If you use MethSurv in your research, please cite our paper : V. Modhukur, T. Iljasenko, K. Lokk, T. Metsalu, T. Laisk-Podar, and J. Vilo.
MethSurv: A web tool to perform multivariable survival analysis using DNA
methylation data. 2017. Epigenomics. DOI: 10.2217/epi-2017-0118 [PMID: 29264942]
6. Why is the FDR threshold in top predictor tab remains insignificant?

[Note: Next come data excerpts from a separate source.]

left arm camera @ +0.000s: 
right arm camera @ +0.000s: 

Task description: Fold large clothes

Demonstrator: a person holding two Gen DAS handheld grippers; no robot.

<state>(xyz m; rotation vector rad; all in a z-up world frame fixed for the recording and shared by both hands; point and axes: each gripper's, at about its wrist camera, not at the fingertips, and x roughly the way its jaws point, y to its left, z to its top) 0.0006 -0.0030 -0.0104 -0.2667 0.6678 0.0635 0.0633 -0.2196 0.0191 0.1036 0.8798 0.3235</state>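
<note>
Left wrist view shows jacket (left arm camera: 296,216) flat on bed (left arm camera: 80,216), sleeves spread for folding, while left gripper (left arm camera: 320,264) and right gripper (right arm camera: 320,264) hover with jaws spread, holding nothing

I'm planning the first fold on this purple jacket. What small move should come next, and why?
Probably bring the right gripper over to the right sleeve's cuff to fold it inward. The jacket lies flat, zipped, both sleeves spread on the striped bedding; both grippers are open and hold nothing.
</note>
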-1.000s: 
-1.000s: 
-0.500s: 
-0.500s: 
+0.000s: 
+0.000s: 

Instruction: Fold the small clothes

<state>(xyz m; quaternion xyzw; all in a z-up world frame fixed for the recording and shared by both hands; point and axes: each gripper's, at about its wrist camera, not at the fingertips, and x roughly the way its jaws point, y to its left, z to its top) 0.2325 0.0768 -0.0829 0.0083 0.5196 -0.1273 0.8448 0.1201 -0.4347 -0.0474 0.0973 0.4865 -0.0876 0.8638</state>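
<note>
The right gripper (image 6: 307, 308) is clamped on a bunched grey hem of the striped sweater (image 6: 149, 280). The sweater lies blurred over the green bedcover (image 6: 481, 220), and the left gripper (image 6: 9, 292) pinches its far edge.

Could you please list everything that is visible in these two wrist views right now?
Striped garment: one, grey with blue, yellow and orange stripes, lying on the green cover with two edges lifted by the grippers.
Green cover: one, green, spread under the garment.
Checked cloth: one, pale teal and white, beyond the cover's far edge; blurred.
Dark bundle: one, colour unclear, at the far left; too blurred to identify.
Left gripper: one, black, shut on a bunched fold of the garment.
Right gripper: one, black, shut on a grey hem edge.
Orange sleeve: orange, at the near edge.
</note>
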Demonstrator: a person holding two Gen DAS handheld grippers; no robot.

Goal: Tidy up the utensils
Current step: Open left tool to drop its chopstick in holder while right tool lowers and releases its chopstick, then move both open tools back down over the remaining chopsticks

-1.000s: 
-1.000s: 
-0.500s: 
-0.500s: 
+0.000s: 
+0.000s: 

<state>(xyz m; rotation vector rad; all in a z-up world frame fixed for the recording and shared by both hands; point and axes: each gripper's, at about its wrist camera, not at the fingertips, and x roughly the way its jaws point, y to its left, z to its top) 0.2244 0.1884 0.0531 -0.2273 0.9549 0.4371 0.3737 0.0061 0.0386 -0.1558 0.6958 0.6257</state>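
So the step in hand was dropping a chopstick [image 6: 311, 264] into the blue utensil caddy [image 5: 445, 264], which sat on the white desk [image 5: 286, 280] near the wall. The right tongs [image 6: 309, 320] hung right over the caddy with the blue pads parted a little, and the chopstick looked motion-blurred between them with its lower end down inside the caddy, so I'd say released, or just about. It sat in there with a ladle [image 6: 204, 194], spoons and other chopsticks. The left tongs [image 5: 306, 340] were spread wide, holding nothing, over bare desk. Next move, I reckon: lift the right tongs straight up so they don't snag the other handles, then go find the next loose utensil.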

It is often possible that for some cancer, after the pvalue correction, a CpG can be considered insignificant. However, it may be more intuitive to focus on Hazard ratio
7. How to provide feedback?
The authors are eager to hear the feedback from the users and would be grateful if you use our results in your research. Please contact the app maintainer and developer at modhukur [@] ut .ee
8. How to get results in the survival plots tab without any problems?
Please ensure that all of the input parameters (TCGA cancer datasets, Gene, Relation to island, Genomic Region, Split by, CpG site) remains non-empty in "survival plots tab"!
9. How to download the results?
Please visit "Download" tab, for downloading the genome-wide survival analysis results and the methylation data matrix (in RData format) for every cancer.